## Task brief
Copy out all the lines of the data that hold the word "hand".

## Data supplied
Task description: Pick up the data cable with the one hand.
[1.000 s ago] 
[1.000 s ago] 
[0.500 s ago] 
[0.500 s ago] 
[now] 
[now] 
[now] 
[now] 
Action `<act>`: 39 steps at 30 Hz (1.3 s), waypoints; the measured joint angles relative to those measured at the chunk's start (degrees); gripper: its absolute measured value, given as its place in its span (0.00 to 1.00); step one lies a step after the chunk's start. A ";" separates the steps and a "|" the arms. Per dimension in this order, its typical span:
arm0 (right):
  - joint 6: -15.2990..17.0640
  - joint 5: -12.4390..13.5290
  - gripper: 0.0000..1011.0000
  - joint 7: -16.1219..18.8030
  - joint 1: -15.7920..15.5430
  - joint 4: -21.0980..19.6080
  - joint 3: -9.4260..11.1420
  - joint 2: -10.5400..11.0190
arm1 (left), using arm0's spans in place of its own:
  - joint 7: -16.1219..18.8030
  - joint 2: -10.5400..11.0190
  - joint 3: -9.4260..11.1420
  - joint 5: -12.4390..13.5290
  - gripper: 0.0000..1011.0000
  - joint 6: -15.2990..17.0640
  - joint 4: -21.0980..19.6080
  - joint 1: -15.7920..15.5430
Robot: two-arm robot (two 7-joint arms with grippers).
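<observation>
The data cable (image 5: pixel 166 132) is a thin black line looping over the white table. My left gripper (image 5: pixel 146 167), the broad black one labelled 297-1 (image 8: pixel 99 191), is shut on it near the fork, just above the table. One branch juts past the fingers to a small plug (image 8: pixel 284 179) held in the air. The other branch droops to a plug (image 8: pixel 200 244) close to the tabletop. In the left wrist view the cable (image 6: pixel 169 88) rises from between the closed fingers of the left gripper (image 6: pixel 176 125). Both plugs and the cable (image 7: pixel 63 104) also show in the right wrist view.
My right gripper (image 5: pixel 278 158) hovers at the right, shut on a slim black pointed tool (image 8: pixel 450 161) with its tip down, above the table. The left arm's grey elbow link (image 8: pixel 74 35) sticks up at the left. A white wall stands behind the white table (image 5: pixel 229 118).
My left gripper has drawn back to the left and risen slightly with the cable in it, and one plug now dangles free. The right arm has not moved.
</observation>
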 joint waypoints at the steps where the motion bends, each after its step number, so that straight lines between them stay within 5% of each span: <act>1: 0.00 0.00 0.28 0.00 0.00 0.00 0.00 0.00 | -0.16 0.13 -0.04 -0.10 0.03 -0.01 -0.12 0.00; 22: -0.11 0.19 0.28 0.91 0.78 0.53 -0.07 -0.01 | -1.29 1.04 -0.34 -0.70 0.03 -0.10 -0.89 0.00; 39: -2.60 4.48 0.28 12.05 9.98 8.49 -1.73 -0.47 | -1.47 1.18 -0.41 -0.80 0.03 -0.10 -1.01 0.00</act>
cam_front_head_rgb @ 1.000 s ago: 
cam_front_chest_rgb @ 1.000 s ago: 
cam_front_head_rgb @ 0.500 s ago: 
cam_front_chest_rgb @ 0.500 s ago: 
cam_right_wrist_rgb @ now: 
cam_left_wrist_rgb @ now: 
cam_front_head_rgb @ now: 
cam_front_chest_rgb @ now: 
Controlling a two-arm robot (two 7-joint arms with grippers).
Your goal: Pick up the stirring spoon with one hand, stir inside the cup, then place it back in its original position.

## Output for this exercise
Task description: Pick up the data cable with the one hand.
Your goal: Pick up the stirring spoon with one hand, stir inside the cup, then place it back in its original position.

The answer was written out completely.